Подобные попытки свидетельствуют о глубоком кризисе не
только концептуализма, но и всей историко-культурной среды, в
которой развернулось это направление. Однако роман Сорокина
свидетельствует еще об одном — о невозможности «начать с нуля».
Жесткое культурное притяжение возвращает Сорокина, а вместе
с ним и весь русский постмодернизм, к опыту модернизма, недостаточно,
как выясняется, освоенному, не завершенному до сих
пор и потому не отсыхающему никак, подобно пуповине. К мо-
дернизму, а значит, к ценностям интеллектуальной свободы,
индивидуализму, экзистенциальному трагизму, напряженному
спору-диалогу с памятью культуры, игрой с культурными архетипами
всерьез и на равных, беспощадному самоанализу художника
и многим другим эстетическим принципам.
А на продуктивность этого кризиса указывает поразительное
многоязычие «Голубого сала». С одной стороны, это кропотливо
воссоздаваемые художественные языки Толстого, Чехова, Достоевского,
Набокова, Пастернака, Платонова, Симонова, соцреа-
листического масскульта и проч. — никогда прежде Сорокин не
собирал такой пестрой компании в пределах одного достаточно
стройного сюжета (даже в «Норме» спектр языков был ограничен
соцреалистическими и близкими к соцреализму идиолектами, а
ведь там не было единого сюжета). Но это еще не все. Герои Сорокина
из будущего говорят на русско-китайском «пиджине» (к роману
прилагается словарь китайских слов и выражений), кроме
того, там же звучит некий придуманный жаргон будущего, состоящий
из давно опробованных Сорокиным «заумных» идиом типа
«сопливить отношения» или «раскрасить носорога» (лучший пример
в этом смысле его давняя пьеса «Доверие»). Вдобавок, то и
дело мелькают французские обороты, речь «земле...бов» насыщена
старославянизмами, Веста Сталина поет песню по-немецки
(без перевода), папа Бродского общается с сыном на идиш...

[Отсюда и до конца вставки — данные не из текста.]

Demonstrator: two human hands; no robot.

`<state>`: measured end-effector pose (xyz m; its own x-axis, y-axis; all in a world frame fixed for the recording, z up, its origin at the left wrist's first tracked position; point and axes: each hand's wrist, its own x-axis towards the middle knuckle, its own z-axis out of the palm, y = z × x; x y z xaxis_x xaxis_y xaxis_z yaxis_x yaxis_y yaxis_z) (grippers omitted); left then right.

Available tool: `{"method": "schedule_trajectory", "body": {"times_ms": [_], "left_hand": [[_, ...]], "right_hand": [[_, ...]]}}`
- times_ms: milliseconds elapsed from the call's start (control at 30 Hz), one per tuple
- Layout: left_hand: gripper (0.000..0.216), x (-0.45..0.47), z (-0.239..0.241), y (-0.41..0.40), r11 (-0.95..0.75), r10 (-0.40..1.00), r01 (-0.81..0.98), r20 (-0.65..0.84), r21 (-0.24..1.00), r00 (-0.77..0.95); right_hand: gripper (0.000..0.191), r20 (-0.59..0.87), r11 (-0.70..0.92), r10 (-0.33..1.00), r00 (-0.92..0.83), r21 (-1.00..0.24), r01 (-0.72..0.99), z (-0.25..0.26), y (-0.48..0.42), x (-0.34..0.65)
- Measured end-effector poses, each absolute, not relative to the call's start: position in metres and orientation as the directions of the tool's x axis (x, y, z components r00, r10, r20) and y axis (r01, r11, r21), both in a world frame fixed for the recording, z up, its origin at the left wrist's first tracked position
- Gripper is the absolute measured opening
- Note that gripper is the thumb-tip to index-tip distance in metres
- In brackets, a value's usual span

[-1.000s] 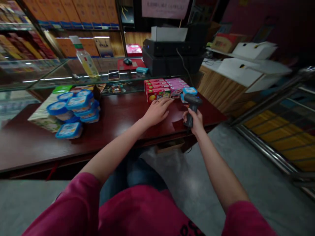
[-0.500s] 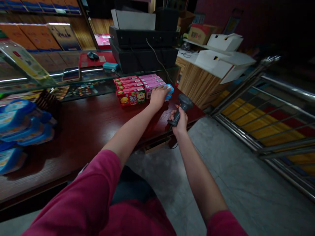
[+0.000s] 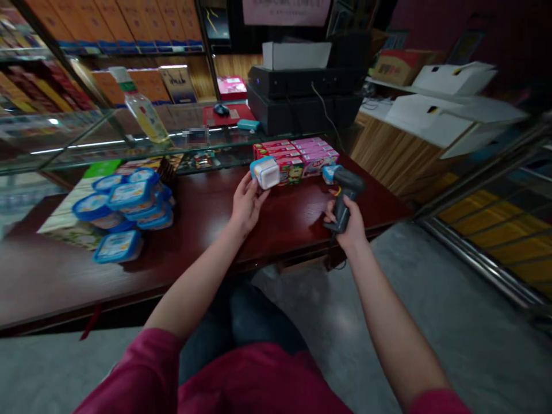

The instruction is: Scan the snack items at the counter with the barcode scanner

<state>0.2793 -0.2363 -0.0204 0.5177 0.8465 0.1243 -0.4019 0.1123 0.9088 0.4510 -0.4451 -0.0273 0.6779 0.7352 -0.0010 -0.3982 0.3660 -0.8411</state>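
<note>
No legible print on held tub [image 3: 266, 172], boxes [image 3: 307, 156], sign [image 3: 284, 10]

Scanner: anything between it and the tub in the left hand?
Nothing clearly. The left hand holds the tub above the table, with the scanner in the right hand beside it. Stacked boxes and a second blue tub sit close behind that gap.

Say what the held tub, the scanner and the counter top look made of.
The small white tub with blue rim, in the left hand: probably thin plastic, smooth. The dark grey handheld scanner, in the right hand: moulded matt plastic, likely. The dark red counter top: seemingly lacquered wood or veneer; it shows glossy reflections.
</note>
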Motion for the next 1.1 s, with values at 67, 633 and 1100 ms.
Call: {"method": "schedule_trajectory", "body": {"times_ms": [67, 633, 1100], "left_hand": [[0.03, 0.247, -0.02, -0.218, 0.175, 0.887, -0.465, 0.066, 0.868, 0.457], [0.038, 0.146, -0.034, -0.149, 0.415, 0.879, -0.576, -0.148, 0.704, 0.453], [0.031, 0.143, -0.023, -0.153, 0.559, 0.828, -0.689, -0.258, 0.462, 0.498]], "right_hand": [[0.037, -0.019, 0.283, 0.838, 0.545, -0.839, -0.465, -0.023, -0.424, 0.42], [0.048, -0.01, 0.04, 0.993, 0.121, -0.914, -0.404, -0.032, -0.313, 0.282], [0.047, -0.011, 0.029, 0.994, 0.105, -0.93, -0.367, -0.032, -0.316, 0.28]]}}
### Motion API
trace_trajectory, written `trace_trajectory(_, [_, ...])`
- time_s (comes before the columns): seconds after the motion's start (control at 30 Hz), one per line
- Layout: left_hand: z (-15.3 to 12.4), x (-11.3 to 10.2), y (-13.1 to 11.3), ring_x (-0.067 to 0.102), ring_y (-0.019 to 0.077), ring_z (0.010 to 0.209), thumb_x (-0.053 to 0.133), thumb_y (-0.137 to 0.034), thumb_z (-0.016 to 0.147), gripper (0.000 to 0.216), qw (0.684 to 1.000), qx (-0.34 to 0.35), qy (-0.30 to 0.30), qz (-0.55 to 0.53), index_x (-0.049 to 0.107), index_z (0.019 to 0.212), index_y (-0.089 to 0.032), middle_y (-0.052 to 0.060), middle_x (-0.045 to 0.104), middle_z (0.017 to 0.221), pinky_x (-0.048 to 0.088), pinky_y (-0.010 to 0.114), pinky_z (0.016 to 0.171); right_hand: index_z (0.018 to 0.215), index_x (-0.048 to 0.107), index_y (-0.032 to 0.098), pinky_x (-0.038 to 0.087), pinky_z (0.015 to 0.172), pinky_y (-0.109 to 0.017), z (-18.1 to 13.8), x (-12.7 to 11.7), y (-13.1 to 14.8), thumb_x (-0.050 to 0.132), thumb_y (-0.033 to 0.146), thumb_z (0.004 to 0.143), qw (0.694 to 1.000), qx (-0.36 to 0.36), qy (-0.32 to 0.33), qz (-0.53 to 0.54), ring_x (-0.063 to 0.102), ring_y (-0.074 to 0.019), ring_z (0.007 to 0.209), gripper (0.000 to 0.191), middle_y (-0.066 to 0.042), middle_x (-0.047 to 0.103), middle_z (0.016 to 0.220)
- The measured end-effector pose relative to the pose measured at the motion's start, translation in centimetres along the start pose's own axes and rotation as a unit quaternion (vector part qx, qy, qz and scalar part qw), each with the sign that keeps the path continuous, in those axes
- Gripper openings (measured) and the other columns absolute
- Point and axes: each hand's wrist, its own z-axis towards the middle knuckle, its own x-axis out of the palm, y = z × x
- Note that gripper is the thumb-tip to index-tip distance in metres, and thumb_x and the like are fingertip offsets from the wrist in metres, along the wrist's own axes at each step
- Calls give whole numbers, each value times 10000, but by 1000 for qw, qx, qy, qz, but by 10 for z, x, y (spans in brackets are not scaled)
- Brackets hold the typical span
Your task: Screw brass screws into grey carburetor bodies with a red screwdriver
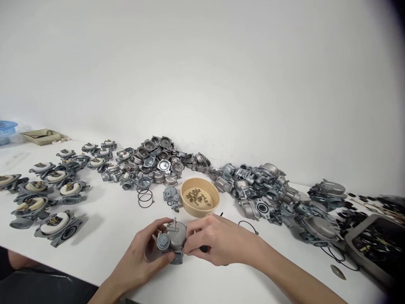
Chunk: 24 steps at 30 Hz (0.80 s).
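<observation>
A grey metal carburetor (177, 237) sits near the table's front edge, its rounded bowl facing up. My left hand (142, 253) grips it from the left, thumb in front and fingers behind. My right hand (218, 238) is closed at its right side, fingertips touching the bowl's edge; whatever they pinch there is hidden. Tucked under the right palm is a tool with a black handle (205, 249), its kind mostly covered by the hand. Just behind stands a round tan tub (216, 202) with small screws (198, 196) in it.
Carburetor bodies with white floats (57, 223) stand on the left. Bowl covers (150, 158) are heaped at the back, with more carburetors (265, 185) piled right. Black rubber rings (145, 198) lie beside the tub. A grey bin (357, 236) of dark parts stands far right.
</observation>
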Motion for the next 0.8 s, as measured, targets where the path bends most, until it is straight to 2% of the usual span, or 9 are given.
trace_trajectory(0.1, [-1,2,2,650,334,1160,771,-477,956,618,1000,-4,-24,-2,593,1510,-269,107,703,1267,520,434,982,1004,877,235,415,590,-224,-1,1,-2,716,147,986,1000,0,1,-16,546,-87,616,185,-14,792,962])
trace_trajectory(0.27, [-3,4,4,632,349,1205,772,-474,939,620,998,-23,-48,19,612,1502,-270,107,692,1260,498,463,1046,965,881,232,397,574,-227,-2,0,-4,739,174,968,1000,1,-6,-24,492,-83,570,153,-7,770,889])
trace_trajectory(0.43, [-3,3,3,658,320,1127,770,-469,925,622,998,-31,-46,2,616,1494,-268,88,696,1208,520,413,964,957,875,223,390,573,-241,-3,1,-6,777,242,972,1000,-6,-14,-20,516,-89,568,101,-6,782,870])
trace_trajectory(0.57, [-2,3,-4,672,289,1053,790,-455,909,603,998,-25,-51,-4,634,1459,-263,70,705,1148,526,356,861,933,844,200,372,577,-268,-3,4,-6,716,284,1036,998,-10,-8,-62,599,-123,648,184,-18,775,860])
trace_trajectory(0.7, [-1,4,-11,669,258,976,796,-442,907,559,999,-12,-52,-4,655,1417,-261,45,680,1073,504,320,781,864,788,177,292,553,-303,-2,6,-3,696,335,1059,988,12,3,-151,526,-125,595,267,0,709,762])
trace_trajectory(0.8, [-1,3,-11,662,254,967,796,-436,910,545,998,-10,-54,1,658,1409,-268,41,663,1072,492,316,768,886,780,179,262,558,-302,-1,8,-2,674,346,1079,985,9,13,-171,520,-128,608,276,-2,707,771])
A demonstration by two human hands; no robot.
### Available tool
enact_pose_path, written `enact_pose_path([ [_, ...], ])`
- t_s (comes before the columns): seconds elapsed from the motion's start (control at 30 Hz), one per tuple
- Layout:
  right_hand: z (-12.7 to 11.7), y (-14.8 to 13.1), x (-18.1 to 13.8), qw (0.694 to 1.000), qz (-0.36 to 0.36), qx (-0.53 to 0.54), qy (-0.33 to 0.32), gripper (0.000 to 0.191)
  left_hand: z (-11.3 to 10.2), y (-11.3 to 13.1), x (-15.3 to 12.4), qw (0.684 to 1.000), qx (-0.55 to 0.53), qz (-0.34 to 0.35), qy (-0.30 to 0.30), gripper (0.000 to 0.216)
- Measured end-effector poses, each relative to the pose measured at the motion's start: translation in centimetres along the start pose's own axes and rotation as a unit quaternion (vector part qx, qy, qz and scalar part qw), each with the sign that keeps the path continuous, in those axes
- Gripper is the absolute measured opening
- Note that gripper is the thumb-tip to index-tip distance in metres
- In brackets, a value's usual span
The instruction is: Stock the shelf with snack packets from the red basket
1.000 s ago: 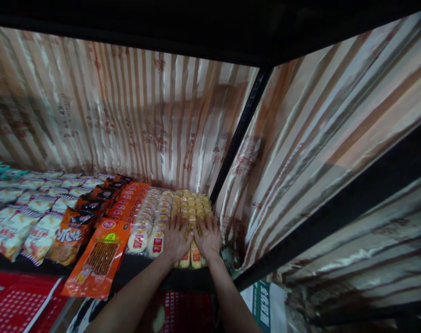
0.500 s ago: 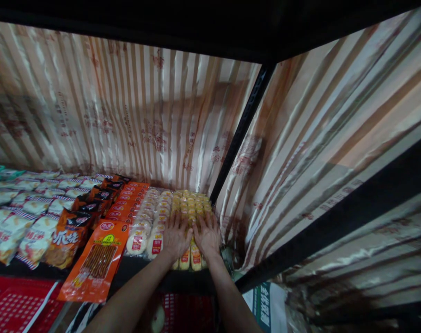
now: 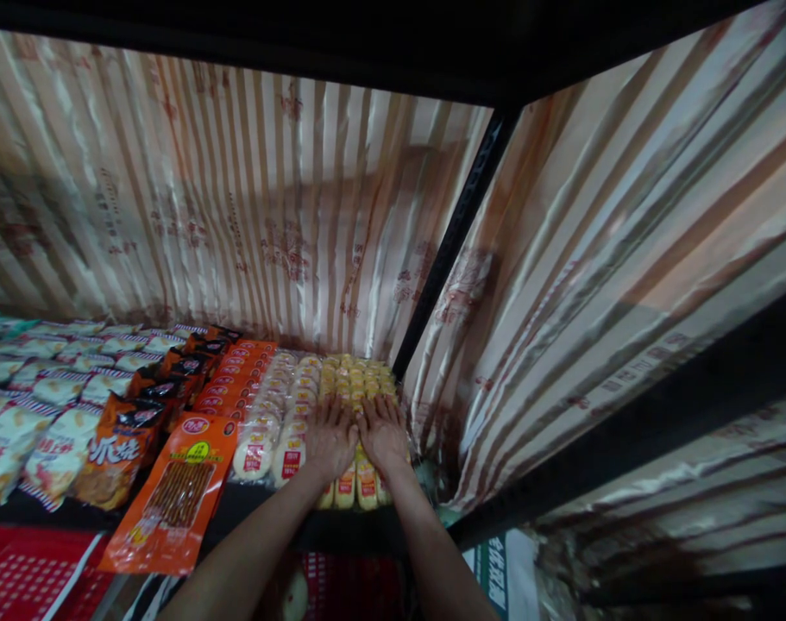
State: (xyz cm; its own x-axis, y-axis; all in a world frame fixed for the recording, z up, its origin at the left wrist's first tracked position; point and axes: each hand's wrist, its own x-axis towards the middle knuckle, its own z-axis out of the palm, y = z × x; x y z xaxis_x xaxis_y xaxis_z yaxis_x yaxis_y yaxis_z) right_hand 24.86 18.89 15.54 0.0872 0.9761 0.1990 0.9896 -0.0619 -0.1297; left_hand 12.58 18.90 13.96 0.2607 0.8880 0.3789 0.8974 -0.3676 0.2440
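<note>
1. Both hands have edged slightly left; they still lie flat.
2. Nearest, an orange snack packet point(image 3: 172, 500) overhangs the shelf edge point(image 3: 341, 528), left of the arms.
3. Left hand point(image 3: 328, 438) and right hand point(image 3: 383, 434), fingers spread, press the yellow corn packs point(image 3: 357, 388), right of the white bun packs point(image 3: 282, 405).
4. Farthest, a striped curtain point(image 3: 269, 207) backs the shelf.

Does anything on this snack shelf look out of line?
Yes: the front orange packet lies angled and sticks out past the shelf edge, unlike the neat rows behind it. Both hands lie flat on the yellow packs.
</note>
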Motion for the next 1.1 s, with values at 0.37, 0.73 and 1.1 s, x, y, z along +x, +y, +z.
enact_pose_path([
  [0.37,-0.1,-0.9,2.6,1.000,-0.008,0.000,-0.030,0.048,0.5,-0.7,3.7,0.997,0.020,-0.017,-0.079,0.048],
  [0.73,0.7,-0.7,3.1,1.000,-0.011,-0.002,-0.028,0.047,0.8,-0.8,4.2,0.992,0.013,-0.029,-0.118,0.051],
  [1.1,1.1,-1.0,4.5,0.999,-0.023,-0.009,-0.037,0.046,1.6,-2.0,5.7,0.991,0.009,-0.035,-0.128,0.050],
])
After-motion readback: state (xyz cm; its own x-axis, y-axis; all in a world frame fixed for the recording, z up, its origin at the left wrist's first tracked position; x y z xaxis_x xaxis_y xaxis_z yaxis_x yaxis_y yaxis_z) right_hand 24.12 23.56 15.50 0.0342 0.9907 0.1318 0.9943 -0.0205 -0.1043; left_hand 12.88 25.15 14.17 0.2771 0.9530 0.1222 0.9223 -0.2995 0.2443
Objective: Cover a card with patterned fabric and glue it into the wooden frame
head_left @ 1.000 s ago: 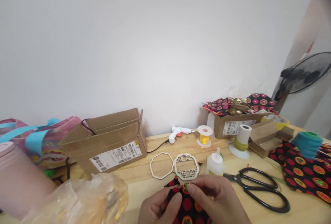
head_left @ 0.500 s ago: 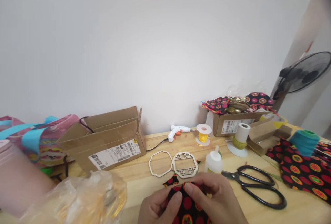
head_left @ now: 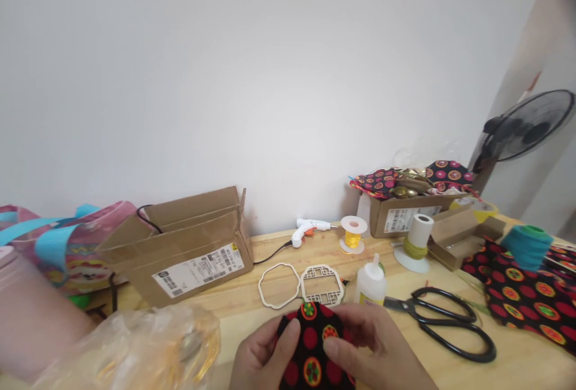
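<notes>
A black fabric piece (head_left: 310, 348) with red dots and flower circles is held up at the bottom centre, its lower part cut off by the frame. My left hand (head_left: 265, 351) pinches its left edge, thumb in front. On the other side my right hand (head_left: 373, 348) grips the right edge, thumb pressed on the front and fingers behind. Just beyond the cloth lie two pale frames, a plain outline frame (head_left: 279, 285) and a lattice frame (head_left: 322, 285). A white glue bottle (head_left: 371, 282) stands beyond my right hand, and black-handled scissors (head_left: 445, 321) lie to its right.
A white glue gun (head_left: 310, 229), a yellow thread spool (head_left: 353, 235) and an olive cord spool (head_left: 414, 245) stand farther back. Cardboard boxes (head_left: 198, 252) line the wall. A plastic bag (head_left: 148, 348) lies front left; patterned cloth (head_left: 526, 297) and a teal thread cone (head_left: 527, 246) are at right.
The fabric piece has risen and turned so more of its patterned face shows, covering the small scrap behind it. My hands have shifted slightly left and apart, both keeping hold.
</notes>
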Demonstrator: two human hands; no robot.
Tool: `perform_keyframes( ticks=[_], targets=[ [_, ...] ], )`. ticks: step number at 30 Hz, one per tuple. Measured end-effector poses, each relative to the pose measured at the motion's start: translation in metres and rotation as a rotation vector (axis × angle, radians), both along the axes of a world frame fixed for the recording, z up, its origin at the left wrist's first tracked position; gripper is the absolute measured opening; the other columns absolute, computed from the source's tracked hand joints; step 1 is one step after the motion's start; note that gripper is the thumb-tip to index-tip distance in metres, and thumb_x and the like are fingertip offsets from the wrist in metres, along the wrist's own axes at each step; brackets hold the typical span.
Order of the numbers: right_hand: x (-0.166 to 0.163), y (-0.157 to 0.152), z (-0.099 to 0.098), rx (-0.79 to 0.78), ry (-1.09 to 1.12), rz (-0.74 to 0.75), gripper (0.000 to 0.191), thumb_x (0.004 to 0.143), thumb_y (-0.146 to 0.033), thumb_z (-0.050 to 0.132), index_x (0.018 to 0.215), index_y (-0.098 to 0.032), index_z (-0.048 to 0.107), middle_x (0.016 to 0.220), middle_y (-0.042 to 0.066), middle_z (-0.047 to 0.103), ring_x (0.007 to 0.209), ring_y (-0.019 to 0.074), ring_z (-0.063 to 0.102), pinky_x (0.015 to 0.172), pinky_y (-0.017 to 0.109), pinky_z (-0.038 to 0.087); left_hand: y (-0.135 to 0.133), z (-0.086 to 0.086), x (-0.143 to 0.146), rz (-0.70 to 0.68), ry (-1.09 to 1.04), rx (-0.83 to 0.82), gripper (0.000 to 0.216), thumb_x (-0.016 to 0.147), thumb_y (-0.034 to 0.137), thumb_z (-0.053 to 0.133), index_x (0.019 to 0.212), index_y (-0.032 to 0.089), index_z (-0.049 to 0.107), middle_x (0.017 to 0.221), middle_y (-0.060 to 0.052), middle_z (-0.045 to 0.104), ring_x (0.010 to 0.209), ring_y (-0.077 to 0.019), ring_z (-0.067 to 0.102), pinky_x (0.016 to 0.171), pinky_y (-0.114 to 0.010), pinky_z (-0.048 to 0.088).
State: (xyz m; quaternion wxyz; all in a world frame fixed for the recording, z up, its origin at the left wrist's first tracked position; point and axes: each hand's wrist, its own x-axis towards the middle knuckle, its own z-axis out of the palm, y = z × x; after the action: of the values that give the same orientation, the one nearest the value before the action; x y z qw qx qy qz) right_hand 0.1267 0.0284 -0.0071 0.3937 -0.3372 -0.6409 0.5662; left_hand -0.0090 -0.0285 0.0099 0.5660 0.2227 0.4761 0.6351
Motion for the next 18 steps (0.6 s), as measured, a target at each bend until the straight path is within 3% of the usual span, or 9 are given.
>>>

О плодотворности многоязычия когда-то писал Бахтин — именно
на этой почве, по его мнению, родился роман с его полифонизмом
и способностью художественно объять мир во всей пестроте
его форм и смыслов. Разноязычие размыкает языковые кругозоры,
лишая каждый из них самоуверенности и ограниченности.
На почве много- и межъязычия выросли «Золотой осел» и
«Дон Кихот», весь ранний Гоголь и «Евгений Онегин», Набоков
и Джойс. Многоязычие — это, как правило, признак культурного
ускорения на переходе от одной большой эпохи к другой, принципиально
новой. Многоязычие — это тот бульон, в котором распадаются
традиционные формы мысли и зачинаются неведомые
прежде гибриды, из которых могут вырасти монстры, но могут
образоваться и такие мутации, которые будут наследоваться в поколениях.
У Виктора Пелевина на этот счет сказано еще более
решительно: «...Смешение языка и есть создание башни. Когда
происходит смешение языка, возникает вавилонская башня».